Lockheed welcomed the agreement with the Defense Department.
“We remain committed to reducing costs while building upon our excellent production performance in 2012,” said spokesman Mike Rein. “Our top priority remains to deliver the F-35’s 5th generation capability to our U.S. and partner nations.”
The agreement also does not include engines for the fighters, which are purchased under separate contracts negotiated directly between the Pentagon and engine maker Pratt & Whitney, a unit of United Technologies Corp.
Sources familiar with the government’s talks with Pratt & Whitney said they were making good progress.
The Defense Department two weeks ago finalized an agreement with Lockheed for a fifth batch of F-35 planes, a $3.8 billion deal to buy 32 of the aircraft.
At the time, company executives and defense officials said that agreement paved the way for a deal on early funding for the next group of planes by the end of the year.

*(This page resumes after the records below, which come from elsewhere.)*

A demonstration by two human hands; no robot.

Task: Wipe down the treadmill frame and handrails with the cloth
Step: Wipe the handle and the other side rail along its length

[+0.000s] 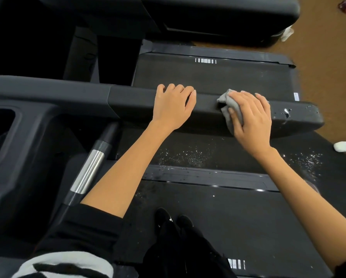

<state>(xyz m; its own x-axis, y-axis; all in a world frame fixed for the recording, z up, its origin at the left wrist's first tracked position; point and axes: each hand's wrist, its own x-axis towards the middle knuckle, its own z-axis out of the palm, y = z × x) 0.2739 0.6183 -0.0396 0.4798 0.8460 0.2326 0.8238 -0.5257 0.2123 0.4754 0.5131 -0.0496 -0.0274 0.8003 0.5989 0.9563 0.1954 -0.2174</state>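
Right hand [252,119] had the grey cloth [231,109] pinned flat against the handrail [128,101], fingers spread over it. Left hand [173,107] just curled over the rail top. The chipped end [288,113] looked rough, so I figured the cloth could snag there.
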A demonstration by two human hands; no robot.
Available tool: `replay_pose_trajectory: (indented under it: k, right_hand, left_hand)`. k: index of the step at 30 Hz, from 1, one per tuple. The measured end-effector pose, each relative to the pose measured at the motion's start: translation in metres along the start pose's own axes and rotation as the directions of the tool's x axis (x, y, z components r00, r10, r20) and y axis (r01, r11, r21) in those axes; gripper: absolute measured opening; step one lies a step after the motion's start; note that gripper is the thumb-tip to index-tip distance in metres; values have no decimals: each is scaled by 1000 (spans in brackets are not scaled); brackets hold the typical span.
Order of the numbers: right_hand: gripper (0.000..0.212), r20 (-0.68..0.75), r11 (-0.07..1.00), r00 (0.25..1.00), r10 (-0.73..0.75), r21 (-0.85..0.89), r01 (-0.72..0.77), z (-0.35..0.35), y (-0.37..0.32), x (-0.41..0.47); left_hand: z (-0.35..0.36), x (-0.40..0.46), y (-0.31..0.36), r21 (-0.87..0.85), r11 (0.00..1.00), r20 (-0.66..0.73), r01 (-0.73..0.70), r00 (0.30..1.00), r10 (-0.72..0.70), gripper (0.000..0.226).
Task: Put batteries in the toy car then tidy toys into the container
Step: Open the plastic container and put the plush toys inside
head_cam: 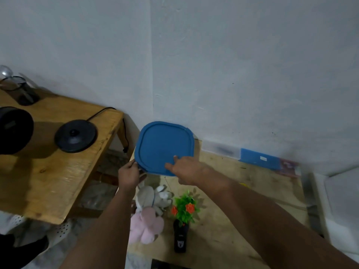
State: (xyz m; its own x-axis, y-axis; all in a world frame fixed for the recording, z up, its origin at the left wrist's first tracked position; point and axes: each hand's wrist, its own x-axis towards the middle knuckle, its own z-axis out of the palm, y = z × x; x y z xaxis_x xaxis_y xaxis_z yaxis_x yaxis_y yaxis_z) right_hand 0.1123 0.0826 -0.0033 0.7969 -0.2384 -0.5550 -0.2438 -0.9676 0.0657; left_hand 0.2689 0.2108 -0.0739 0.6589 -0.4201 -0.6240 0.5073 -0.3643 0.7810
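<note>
The blue lid (164, 147) is square with rounded corners and sits tilted toward the camera at the far left corner of the light wooden desk (242, 191), close to the white wall (252, 65). The container under it is hidden by the lid and the hands.

The left hand (129, 174) is at the lid's lower left edge. Its fingers (134, 164) curl round that edge; how much of the rim or of the hidden container they enclose cannot be told. The right hand (187, 169) lies on the lid's lower right part, with its fingers pressed on the top surface and the thumb pointing left along the near edge. These fingers are mostly extended, not wrapped round anything.

Nearer the camera on the desk, between the forearms, lie a white plush toy (155, 197) and, touching it on the near side, a pink plush toy (145, 226). Just right of them stands a small artificial plant (185, 207) with green leaves and orange flowers in a dark pot. A dark oblong object (180, 241) lies at its base; its type cannot be told. The toy car is not identifiable.

A second wooden desk (58, 171) at left carries a black round kettle base (75, 135) with its cord, and a black cylindrical item (13, 130).
</note>
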Motion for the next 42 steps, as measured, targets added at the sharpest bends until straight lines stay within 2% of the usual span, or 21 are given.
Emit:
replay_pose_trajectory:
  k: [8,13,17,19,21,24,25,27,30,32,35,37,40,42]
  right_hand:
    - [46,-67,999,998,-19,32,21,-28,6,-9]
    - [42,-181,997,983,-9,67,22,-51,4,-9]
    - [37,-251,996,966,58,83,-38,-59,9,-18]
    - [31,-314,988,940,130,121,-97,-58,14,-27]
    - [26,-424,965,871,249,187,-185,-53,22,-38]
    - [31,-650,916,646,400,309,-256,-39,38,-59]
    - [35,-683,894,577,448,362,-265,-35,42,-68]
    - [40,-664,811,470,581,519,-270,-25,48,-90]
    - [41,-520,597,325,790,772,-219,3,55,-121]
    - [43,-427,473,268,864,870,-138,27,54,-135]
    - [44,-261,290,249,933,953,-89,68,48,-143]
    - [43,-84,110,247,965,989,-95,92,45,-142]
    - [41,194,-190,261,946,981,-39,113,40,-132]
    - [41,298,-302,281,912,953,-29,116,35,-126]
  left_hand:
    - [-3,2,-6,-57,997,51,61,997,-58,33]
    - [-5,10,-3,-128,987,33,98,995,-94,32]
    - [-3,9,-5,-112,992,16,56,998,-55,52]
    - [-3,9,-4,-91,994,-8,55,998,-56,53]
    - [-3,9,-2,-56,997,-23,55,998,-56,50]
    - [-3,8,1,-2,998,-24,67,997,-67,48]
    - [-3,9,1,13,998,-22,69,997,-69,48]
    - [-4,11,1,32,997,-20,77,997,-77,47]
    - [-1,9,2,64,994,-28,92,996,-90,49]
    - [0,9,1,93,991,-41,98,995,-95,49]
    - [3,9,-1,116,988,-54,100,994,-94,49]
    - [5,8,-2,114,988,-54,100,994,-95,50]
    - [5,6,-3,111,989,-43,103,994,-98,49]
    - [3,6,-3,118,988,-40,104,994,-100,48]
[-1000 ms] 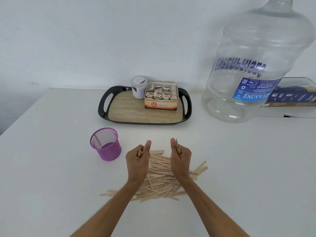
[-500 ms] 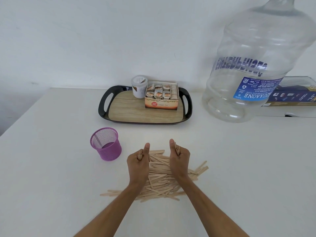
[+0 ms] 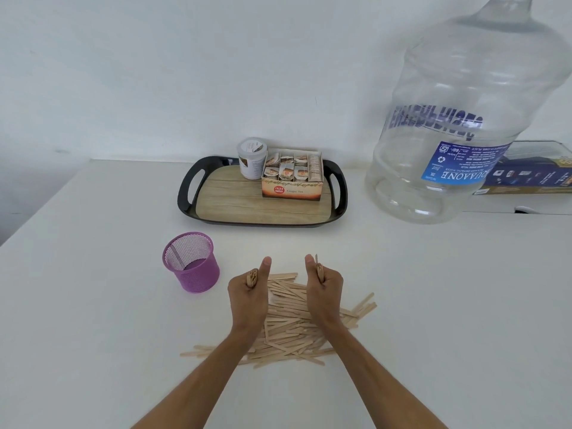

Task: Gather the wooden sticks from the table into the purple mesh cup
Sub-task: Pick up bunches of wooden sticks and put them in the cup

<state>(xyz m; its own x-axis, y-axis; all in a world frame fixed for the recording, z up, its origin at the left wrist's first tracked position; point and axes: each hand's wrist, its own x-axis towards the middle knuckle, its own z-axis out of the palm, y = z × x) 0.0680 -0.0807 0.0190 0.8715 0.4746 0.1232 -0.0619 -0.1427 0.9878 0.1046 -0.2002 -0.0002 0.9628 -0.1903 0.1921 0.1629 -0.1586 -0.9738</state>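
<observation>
A loose pile of wooden sticks (image 3: 288, 323) lies on the white counter (image 3: 93, 335) beneath both hands. The left hand (image 3: 248, 297) and right hand (image 3: 325, 289) each grip an upright bundle of sticks, thumbs raised. The purple mesh cup (image 3: 192, 262) stands just left of the left hand, upright.

place: home | cues: tea box (image 3: 291, 178) on serving tray (image 3: 185, 193); big water jug (image 3: 464, 119); white table (image 3: 93, 305)
</observation>
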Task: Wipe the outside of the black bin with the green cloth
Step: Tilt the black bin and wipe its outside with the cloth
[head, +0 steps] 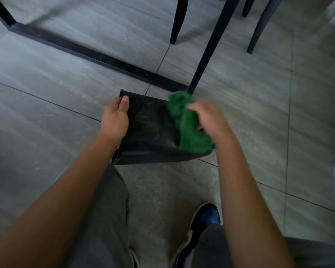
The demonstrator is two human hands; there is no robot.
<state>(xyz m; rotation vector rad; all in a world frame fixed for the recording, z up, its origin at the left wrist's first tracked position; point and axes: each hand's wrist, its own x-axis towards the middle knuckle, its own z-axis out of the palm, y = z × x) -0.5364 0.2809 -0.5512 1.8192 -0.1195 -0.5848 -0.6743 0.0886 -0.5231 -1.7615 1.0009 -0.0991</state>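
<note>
The black bin point(149, 128) is held above the grey floor in front of my knees, its dusty side wall facing up. My left hand point(115, 118) grips its left edge, thumb on the outer wall and fingers hidden behind. My right hand point(209, 118) holds the bunched green cloth point(188, 124) against the bin's right side. The cloth covers that edge of the bin.
A black table frame bar point(97, 55) runs across the tiled floor just beyond the bin, with a slanted leg point(207, 55) rising near the cloth. Dark chair legs point(177, 22) stand farther back. My grey trousers and a blue-black shoe point(205, 221) are below.
</note>
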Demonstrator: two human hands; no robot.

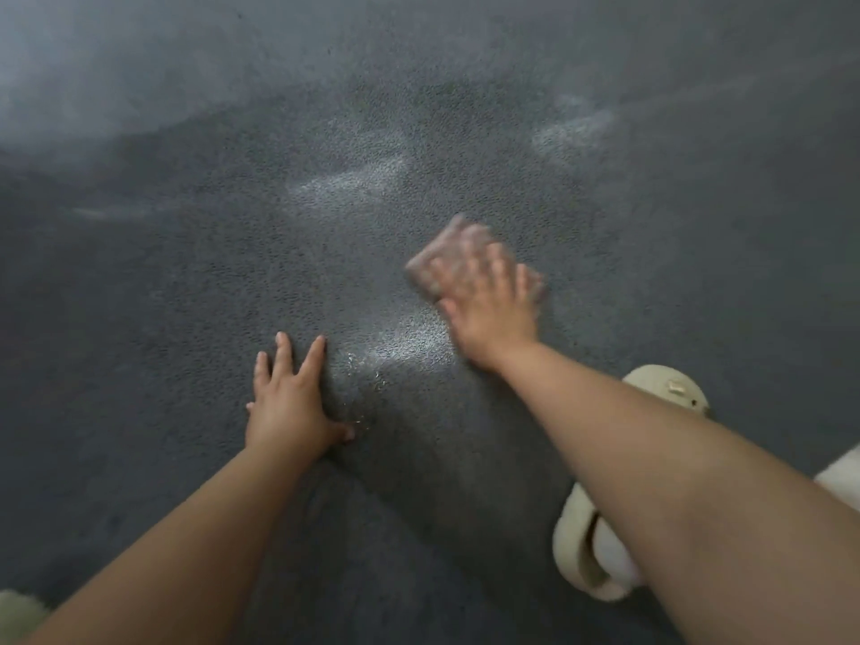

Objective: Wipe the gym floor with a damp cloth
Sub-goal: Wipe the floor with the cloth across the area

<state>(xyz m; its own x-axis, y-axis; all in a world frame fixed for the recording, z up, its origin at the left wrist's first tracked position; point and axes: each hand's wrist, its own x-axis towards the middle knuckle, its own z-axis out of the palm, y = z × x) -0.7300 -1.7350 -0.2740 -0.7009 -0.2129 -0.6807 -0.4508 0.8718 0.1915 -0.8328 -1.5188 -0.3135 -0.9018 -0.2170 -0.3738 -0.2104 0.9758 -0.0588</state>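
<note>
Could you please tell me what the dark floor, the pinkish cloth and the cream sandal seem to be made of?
Dark grey floor: probably rubber or vinyl, with a pebbled grain and wet sheen.
Pinkish folded cloth under the right hand: soft fabric, likely; motion blur hides the weave.
Cream sandal: moulded foam or rubber, apparently, smooth and matte.
</note>
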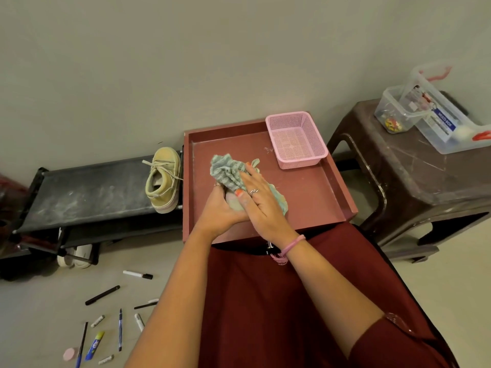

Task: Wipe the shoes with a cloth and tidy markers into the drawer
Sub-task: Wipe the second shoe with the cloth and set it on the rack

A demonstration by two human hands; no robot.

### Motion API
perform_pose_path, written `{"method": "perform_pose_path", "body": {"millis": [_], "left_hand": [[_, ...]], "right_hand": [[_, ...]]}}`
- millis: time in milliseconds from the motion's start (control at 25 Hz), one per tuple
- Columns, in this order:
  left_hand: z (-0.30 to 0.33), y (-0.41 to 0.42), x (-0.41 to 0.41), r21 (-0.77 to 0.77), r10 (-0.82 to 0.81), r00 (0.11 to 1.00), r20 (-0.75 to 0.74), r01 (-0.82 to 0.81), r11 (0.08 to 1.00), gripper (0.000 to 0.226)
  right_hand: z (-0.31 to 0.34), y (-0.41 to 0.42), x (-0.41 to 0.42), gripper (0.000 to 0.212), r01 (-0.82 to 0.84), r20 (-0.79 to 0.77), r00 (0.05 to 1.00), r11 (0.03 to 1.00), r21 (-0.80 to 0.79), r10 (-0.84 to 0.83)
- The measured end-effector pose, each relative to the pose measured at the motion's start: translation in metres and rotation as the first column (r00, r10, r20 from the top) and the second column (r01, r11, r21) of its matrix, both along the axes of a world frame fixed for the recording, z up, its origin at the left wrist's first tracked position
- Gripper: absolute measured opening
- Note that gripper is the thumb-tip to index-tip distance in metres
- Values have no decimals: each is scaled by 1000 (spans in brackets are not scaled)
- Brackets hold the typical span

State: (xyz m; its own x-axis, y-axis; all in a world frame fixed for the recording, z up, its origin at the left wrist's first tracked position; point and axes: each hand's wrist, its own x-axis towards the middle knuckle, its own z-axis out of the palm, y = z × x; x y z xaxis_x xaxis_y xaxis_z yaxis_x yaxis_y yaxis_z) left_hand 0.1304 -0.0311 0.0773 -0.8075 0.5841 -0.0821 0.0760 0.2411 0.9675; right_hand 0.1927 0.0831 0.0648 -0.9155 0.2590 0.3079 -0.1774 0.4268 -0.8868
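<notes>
Both my hands are over the open red drawer (342, 187). My left hand (220, 211) grips a beige shoe (234, 203) that is mostly hidden; one lace loop (255, 162) sticks out behind. My right hand (261, 200) presses a green-striped cloth (225, 170) down over that shoe. A second beige shoe (163, 179) lies on its side on the black rack (87, 192), against the drawer's left wall. Several markers and pens lie scattered on the floor at lower left, among them a white marker (137, 274) and a black marker (102, 295).
A pink mesh basket (295, 139) sits in the drawer's far right corner. A brown plastic stool (414, 179) to the right carries clear boxes (427, 115). White shoes (77, 257) sit under the rack. A glue tube (94, 345) and a pink disc (69, 354) lie among the pens.
</notes>
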Motion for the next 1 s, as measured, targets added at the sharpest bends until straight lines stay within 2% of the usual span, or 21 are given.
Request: {"method": "perform_pose_path", "body": {"millis": [120,240,320,400,480,600,680,760,840,920,1000], "left_hand": [[-2,-9,1,-30,15,1000,7,-15,999,77],[-10,-17,6,21,-10,998,54,9,1000,117],[-12,-20,13,10,-41,997,63,40,999,129],[-11,-17,14,-25,-67,997,31,68,997,128],[-3,-13,9,-125,-88,996,-15,86,988,127],[5,-12,-9,-222,-133,991,13,133,966,127],[4,-13,-15,-285,-94,995,-11,87,955,129],[2,-15,-11,-338,34,998,-47,-48,940,129],[-7,-18,-7,-369,141,988,-58,-153,917,117],[-17,-21,-7,-376,204,978,-36,-203,904,95],[-22,-22,-7,-363,253,967,1,-236,902,88]], "right_hand": [[-7,-9,-2,46,-18,33,999,999,-42,19],[-26,1,2,40,18,103,995,976,-216,4],[-42,17,11,34,76,136,990,948,-308,-35],[-55,33,17,32,126,200,978,933,-338,-59],[-65,49,19,28,181,291,954,910,-374,-70],[-76,65,15,27,259,460,886,882,-393,-55],[-79,62,12,27,292,499,865,863,-412,-54],[-75,48,9,34,325,495,864,855,-403,-95],[-66,26,6,42,337,466,872,873,-352,-149],[-58,0,7,51,285,413,899,908,-307,-143],[-54,-19,12,56,184,323,940,957,-223,-106]]}}
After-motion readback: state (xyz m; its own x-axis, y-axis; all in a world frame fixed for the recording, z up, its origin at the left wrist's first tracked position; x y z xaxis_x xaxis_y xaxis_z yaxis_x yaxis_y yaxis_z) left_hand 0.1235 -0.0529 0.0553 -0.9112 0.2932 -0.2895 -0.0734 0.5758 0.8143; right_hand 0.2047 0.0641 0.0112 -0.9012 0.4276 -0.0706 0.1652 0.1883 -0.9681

The agreement obligates a significant portion of the funding for that next group of F-35s, safeguarding that money from cuts, even if U.S. lawmakers do not reach a deal to avert automatic reductions due to start taking effect on January 2.
The agreement also removes a potential $1.1 billion liability that Lockheed said it faced on the program for work done by it and its key suppliers without a signed contract.
Lockheed shares closed $1.49, or 1.6 percent, lower at $91.34 on the New York Stock Exchange on Friday.